Il fatto è accaduto domenica scorsa, addì Juventus-Inter. Lo ha rilevato La Stampa, nella rubrica Il Picchio: Lapo Elkann all’ingresso della tribuna del Delle Alpi è stato respinto perché privo di biglietto con nome e cognome. È tornato sui passi felpati, si è messo in coda, ha atteso il proprio turno, ha provveduto alla bisogna, si è ripresentato e quindi ha preso il posto previsto dal tagliando. Fin qui nulla di nuovo, la legge Pisanu non prevede facilitazioni e entrate secondarie, Lapo ha un bel nome ma anche un bel cognome, l’araldica poi lo rilancia come erede di Gianni Agnelli, con il fratello John.

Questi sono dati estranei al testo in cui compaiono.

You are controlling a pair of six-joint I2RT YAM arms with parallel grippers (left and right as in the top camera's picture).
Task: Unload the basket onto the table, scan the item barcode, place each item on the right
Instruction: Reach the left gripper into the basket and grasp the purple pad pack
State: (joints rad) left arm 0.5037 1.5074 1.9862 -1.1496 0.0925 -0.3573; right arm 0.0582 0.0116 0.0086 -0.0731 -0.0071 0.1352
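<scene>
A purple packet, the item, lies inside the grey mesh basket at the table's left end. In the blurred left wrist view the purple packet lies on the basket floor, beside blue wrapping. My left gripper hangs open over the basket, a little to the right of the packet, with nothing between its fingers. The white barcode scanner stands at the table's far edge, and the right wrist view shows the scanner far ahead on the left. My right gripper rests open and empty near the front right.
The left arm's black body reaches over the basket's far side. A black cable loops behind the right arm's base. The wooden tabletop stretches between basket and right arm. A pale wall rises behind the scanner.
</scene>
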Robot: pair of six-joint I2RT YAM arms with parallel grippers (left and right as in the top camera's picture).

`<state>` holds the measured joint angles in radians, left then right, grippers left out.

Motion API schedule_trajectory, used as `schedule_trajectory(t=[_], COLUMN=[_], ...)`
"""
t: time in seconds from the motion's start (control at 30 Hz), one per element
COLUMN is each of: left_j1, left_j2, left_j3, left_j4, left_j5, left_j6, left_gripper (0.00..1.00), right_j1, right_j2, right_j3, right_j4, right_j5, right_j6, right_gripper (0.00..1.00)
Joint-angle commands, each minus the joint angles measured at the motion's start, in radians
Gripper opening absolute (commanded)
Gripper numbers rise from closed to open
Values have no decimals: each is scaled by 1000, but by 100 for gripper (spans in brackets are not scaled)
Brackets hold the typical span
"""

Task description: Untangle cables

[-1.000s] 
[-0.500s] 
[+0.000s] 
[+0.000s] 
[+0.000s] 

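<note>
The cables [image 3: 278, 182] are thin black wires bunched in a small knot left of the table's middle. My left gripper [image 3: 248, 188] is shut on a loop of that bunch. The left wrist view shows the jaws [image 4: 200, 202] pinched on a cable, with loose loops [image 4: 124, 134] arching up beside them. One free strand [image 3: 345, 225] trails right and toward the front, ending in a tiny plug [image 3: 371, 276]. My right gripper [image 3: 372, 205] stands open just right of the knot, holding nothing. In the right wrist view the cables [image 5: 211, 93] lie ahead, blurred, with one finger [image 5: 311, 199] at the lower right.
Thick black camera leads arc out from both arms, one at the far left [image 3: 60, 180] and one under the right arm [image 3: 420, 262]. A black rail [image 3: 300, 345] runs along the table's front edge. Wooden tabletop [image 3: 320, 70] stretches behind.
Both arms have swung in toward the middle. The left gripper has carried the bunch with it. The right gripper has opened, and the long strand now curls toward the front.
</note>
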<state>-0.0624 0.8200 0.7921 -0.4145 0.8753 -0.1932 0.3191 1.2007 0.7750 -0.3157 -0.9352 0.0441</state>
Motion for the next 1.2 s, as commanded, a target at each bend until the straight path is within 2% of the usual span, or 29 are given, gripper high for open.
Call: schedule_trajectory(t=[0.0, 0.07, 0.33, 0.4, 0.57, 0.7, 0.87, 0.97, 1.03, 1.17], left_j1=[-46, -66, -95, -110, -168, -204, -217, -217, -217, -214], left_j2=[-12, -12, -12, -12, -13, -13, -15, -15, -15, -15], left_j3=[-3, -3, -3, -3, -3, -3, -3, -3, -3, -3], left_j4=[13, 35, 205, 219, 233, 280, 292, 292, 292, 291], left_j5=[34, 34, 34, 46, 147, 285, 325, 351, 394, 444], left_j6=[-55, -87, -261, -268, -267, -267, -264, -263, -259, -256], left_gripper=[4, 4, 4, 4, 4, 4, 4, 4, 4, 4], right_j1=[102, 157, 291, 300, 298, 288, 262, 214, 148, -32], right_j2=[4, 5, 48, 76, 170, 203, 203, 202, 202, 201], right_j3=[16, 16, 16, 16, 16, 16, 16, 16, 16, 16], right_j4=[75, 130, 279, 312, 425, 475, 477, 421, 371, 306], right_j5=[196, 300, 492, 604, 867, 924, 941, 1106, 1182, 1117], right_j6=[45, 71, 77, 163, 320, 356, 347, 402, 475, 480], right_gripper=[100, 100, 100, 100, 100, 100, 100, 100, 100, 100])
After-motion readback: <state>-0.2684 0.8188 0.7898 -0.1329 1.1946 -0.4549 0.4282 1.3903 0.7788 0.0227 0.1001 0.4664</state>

Il fatto è che quando ci siamo messi in contatto con il de cuius, nelle ore successive all’episodio,prima che La Stampa uscisse con la notizia, ci ha puntualmente smentito l’accaduto, anzi ha spiegato di non volerlo nemmeno commentare perché i problemi del Paese sono ben altri e ben più seri. Verissimo. Meno vera e sincera la smentita. Infatti la notte deve aver portato consiglio (o scompiglio) e Lapo Elkann ha chiarito ai giornalisti, su domanda specifica, di aver osservato la legge Pisanu, dunque di avere ossrvato la fila, di aver fatto apporre le proprie generalità e che era giusto così, perché la legge è uguale per tutti. Una cosa è certa: Lapo Elkann sta ravvivando la samsonite grigia che è Torinoma spesso la sua squadra di calcio, campione d’Italia, fortissima, unica nel rispettare i bilanci con i soldi propri e non del mecenate (quorum lui, Elkann) ma anche tristanzuola e travet.
Però un consiglio lo possiamo dare: ogni tanto Lapo Elkann dica una verità e basta, lo può fare, anzi lo deve fare, senza costringere il suo valoroso ufficio stampa a rincorrere le redazioni per la smentita da protocollo. Ci provi, è semplice: una verità e basta. Anzi: Punto.